EXERCISE DIRECTIONS » Wherever the listing has a line with the string "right", copy that line out.

*** Block opens ***

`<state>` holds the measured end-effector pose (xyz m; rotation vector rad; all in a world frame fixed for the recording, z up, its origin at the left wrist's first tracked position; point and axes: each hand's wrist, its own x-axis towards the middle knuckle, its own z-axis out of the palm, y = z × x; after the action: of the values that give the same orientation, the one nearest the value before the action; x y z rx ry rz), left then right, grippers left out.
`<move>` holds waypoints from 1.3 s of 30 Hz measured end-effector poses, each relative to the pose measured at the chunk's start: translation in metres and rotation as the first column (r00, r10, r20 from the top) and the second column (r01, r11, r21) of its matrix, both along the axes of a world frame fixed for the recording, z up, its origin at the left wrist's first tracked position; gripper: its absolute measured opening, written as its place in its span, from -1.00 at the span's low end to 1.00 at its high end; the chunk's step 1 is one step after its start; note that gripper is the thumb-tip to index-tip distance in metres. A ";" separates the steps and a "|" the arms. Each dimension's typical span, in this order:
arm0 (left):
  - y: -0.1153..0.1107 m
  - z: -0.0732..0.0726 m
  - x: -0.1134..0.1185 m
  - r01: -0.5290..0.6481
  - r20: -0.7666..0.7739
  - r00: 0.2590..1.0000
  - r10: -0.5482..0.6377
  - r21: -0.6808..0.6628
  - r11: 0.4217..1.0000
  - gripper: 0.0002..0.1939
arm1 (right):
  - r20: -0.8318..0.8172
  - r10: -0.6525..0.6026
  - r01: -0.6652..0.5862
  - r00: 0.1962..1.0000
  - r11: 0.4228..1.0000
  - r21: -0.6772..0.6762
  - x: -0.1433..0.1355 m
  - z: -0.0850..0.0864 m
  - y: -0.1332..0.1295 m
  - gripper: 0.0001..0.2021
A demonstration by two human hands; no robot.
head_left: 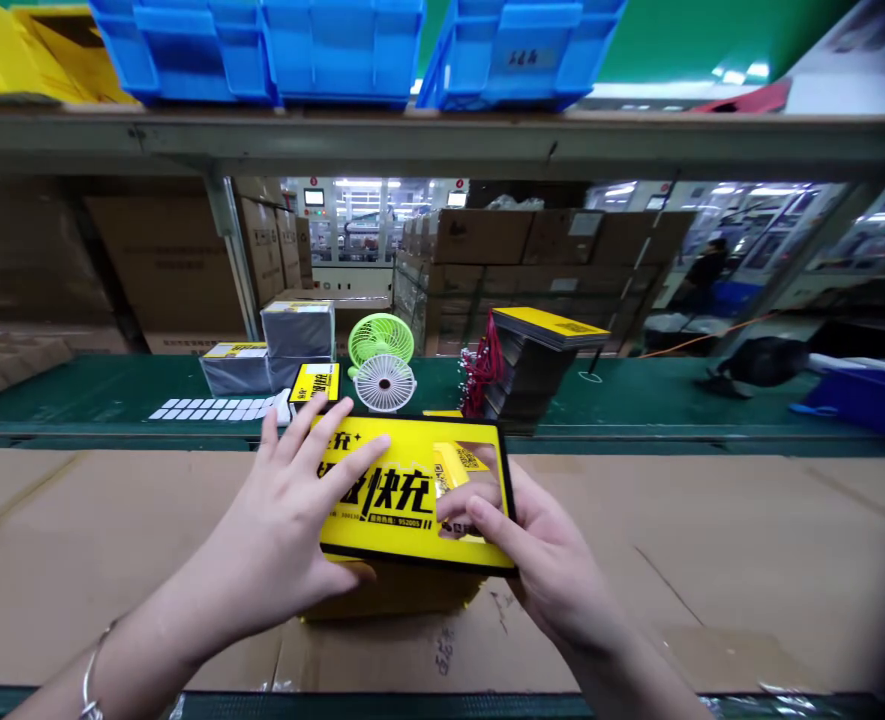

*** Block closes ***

TASK RESULT »
`<state>` holds the measured end-effector pose (xyz m; rotation vector rad; all in a world frame fixed for the recording, z up, its origin at the left wrist's first tracked position; point and axes: each hand's wrist, its own x-axis towards the middle knuckle, its own z-axis out of the palm, y = z × x; after the action: of the values that give the same orientation, the one nearest the value before the action; x y z rx ry rz), left then right, grippers left out.
arm1 (right):

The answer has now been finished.